## Exercise goal
Reproduce the listing below in its entirety. Change nothing.

## Stored data
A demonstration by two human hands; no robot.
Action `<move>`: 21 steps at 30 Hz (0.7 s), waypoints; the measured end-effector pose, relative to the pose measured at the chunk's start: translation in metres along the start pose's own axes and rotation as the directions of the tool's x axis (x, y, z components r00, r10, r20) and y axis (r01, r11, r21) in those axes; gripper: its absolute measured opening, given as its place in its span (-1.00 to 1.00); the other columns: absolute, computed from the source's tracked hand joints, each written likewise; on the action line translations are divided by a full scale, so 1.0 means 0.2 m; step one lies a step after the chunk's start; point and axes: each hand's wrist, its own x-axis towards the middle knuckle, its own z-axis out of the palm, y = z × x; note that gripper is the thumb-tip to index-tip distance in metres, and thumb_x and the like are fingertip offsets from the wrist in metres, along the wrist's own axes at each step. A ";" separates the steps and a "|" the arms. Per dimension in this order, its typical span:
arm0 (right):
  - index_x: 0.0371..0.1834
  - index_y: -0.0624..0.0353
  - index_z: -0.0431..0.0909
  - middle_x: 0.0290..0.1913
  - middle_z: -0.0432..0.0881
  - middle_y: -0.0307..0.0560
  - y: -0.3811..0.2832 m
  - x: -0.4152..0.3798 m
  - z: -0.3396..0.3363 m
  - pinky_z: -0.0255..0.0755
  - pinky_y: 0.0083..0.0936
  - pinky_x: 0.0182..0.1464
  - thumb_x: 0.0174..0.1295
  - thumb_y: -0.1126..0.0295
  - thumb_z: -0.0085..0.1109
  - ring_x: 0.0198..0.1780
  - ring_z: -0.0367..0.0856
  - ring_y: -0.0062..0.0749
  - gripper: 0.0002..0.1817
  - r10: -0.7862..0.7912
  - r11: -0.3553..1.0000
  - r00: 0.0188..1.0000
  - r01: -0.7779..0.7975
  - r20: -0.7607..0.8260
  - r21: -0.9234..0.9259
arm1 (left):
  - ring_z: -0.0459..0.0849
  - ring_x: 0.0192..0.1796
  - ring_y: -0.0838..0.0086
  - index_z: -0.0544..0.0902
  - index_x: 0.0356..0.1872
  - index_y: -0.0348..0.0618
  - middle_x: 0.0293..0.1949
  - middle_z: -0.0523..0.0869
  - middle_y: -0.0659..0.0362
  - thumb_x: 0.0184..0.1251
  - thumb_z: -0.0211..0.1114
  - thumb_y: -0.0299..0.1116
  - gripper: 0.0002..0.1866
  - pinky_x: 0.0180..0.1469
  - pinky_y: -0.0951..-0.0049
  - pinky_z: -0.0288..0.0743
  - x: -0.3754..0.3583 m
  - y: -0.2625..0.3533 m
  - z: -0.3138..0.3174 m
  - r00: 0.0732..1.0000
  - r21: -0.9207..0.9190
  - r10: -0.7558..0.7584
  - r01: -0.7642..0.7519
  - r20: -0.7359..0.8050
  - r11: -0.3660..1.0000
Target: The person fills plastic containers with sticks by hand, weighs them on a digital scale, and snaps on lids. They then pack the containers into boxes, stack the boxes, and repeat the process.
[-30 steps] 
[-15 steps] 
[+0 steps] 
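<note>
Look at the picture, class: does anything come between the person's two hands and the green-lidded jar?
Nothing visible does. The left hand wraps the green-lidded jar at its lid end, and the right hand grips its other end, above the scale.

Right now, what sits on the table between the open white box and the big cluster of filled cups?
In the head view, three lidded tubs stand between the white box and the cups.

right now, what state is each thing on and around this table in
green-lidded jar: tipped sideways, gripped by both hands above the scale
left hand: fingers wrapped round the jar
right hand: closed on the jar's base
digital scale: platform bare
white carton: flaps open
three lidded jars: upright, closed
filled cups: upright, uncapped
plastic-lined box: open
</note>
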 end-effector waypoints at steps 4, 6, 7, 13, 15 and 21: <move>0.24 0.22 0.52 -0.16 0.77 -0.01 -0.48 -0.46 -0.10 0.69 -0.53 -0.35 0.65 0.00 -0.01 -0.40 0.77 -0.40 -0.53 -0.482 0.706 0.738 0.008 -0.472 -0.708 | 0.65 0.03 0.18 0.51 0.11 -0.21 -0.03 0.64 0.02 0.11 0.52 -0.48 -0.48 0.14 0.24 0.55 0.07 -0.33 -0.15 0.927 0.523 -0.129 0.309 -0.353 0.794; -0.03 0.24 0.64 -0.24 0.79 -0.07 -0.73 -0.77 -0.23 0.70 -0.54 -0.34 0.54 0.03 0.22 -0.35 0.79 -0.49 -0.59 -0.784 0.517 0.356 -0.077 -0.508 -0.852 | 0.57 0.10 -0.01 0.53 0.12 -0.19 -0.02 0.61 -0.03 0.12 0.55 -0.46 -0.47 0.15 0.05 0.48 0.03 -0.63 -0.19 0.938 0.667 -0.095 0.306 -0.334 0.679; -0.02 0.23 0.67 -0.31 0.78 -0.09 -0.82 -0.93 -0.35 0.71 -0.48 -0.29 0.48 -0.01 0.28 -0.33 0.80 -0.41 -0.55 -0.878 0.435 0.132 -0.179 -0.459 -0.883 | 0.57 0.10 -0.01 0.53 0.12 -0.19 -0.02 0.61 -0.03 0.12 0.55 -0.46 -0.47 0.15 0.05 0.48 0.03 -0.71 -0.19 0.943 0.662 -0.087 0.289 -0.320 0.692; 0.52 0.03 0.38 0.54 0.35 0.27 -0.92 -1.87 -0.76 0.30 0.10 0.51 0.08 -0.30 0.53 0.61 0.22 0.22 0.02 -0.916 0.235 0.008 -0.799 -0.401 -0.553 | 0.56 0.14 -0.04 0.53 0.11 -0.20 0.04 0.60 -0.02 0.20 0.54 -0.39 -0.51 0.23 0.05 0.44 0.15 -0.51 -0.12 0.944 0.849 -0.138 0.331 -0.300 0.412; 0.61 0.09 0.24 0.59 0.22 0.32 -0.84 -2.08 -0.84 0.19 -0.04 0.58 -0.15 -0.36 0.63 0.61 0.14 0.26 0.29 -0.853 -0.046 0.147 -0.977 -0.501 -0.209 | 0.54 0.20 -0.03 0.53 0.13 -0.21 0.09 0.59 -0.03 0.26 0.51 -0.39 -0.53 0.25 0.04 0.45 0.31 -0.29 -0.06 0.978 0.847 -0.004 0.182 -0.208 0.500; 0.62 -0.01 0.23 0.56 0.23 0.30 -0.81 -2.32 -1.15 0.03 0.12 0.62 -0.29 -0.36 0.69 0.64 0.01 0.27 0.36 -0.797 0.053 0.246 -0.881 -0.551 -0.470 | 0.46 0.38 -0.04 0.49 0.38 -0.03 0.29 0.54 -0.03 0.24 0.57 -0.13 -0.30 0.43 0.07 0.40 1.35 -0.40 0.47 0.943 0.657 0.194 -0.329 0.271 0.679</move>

## Answer section
A demonstration by two human hands; no robot.
Action `<move>`: 21 steps at 30 Hz (0.7 s), waypoints; the measured end-effector pose, relative to the pose measured at the chunk's start: translation in metres along the start pose's own axes and rotation as the directions of the tool's x axis (x, y, z components r00, r10, r20) and y axis (r01, r11, r21) in those axes; gripper: its absolute measured opening, given as its place in its span (-1.00 to 1.00); the other columns: absolute, computed from the source's tracked hand joints, each written likewise; on the action line translations are divided by a full scale, so 1.0 means 0.2 m; step one lies a step after the chunk's start; point and axes: each hand's wrist, its own x-axis towards the middle knuckle, its own z-axis out of the palm, y = z × x; note that gripper is the thumb-tip to index-tip distance in metres, and thumb_x and the like are fingertip offsets from the wrist in metres, along the wrist's own axes at each step. A ";" separates the steps and a "|" the arms. Per dimension in this order, its typical span:
arm0 (right):
  - index_x: 0.0371..0.1834
  - index_y: -0.0624..0.0353
  - index_z: -0.0431..0.0909
  - middle_x: 0.0290..0.1913
  - middle_z: -0.0432..0.0881
  - middle_y: -0.0307..0.0560
  - y: -0.3811..0.2832 m
  - x: -0.4152..0.3798 m
  - z: -0.3396..0.3363 m
  - pinky_z: -0.0255..0.0755
  - pinky_y: 0.0083..0.0936
  - pinky_x: 0.0182..0.1464
  - thumb_x: 0.0174..0.1295
  - thumb_y: -0.1126..0.0295
  - thumb_z: -0.0085..0.1109
  - ring_x: 0.0198..0.1780
  - ring_z: -0.0367..0.0856
  - ring_y: -0.0062..0.0749
  - gripper: 0.0002..0.1817
  - r10: -0.7862..0.7912
  - r11: -0.3553..1.0000
  - r00: 0.0188..1.0000
  - r01: -0.7779..0.7975
  - r20: -0.7607..0.8260
  - r21: -0.9234..0.9259
arm1 (left):
  - ring_z: -0.0459..0.0849
  - ring_x: 0.0192..0.1796
  - ring_y: -0.0838..0.0086
  - index_z: -0.0544..0.0902
  - index_x: 0.0356..0.1872
  - index_y: -0.0348..0.0618
  - middle_x: 0.0293..0.1949
  - middle_z: -0.0523..0.0869
  - middle_y: -0.0659..0.0362
  - thumb_x: 0.0184..0.1251
  - thumb_z: -0.0211..0.1114
  - thumb_y: -0.0299..0.1116
  - gripper: 0.0002..0.1866
  - pinky_x: 0.0180..0.1469
  - pinky_y: -0.0951..-0.0049
  - pinky_z: -0.0288..0.0743
  - x: -0.3754..0.3583 m
  - y: -0.2625..0.3533 m
  - z: -0.3138..0.3174 m
  - r00: 0.0732..1.0000
  - r21: -0.9207..0.9190
  - r10: -0.7558..0.7584
  - r01: -0.7642..0.7519
  - r20: -0.7359..0.8050
  - r11: -0.3660..1.0000
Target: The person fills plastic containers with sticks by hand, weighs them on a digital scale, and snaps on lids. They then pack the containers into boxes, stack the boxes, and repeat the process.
[-30 steps] 
[-15 steps] 
[+0 steps] 
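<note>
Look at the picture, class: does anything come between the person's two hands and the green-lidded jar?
Nothing visible does. The left hand wraps the green-lidded jar at its lid end, and the right hand grips its other end, above the scale.

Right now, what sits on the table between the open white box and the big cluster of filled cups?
In the head view, three lidded tubs stand between the white box and the cups.

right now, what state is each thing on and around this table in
green-lidded jar: tipped sideways, gripped by both hands above the scale
left hand: fingers wrapped round the jar
right hand: closed on the jar's base
digital scale: platform bare
white carton: flaps open
three lidded jars: upright, closed
filled cups: upright, uncapped
plastic-lined box: open
</note>
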 end-effector waypoints at steps 4, 6, 7, 13, 15 and 21: <move>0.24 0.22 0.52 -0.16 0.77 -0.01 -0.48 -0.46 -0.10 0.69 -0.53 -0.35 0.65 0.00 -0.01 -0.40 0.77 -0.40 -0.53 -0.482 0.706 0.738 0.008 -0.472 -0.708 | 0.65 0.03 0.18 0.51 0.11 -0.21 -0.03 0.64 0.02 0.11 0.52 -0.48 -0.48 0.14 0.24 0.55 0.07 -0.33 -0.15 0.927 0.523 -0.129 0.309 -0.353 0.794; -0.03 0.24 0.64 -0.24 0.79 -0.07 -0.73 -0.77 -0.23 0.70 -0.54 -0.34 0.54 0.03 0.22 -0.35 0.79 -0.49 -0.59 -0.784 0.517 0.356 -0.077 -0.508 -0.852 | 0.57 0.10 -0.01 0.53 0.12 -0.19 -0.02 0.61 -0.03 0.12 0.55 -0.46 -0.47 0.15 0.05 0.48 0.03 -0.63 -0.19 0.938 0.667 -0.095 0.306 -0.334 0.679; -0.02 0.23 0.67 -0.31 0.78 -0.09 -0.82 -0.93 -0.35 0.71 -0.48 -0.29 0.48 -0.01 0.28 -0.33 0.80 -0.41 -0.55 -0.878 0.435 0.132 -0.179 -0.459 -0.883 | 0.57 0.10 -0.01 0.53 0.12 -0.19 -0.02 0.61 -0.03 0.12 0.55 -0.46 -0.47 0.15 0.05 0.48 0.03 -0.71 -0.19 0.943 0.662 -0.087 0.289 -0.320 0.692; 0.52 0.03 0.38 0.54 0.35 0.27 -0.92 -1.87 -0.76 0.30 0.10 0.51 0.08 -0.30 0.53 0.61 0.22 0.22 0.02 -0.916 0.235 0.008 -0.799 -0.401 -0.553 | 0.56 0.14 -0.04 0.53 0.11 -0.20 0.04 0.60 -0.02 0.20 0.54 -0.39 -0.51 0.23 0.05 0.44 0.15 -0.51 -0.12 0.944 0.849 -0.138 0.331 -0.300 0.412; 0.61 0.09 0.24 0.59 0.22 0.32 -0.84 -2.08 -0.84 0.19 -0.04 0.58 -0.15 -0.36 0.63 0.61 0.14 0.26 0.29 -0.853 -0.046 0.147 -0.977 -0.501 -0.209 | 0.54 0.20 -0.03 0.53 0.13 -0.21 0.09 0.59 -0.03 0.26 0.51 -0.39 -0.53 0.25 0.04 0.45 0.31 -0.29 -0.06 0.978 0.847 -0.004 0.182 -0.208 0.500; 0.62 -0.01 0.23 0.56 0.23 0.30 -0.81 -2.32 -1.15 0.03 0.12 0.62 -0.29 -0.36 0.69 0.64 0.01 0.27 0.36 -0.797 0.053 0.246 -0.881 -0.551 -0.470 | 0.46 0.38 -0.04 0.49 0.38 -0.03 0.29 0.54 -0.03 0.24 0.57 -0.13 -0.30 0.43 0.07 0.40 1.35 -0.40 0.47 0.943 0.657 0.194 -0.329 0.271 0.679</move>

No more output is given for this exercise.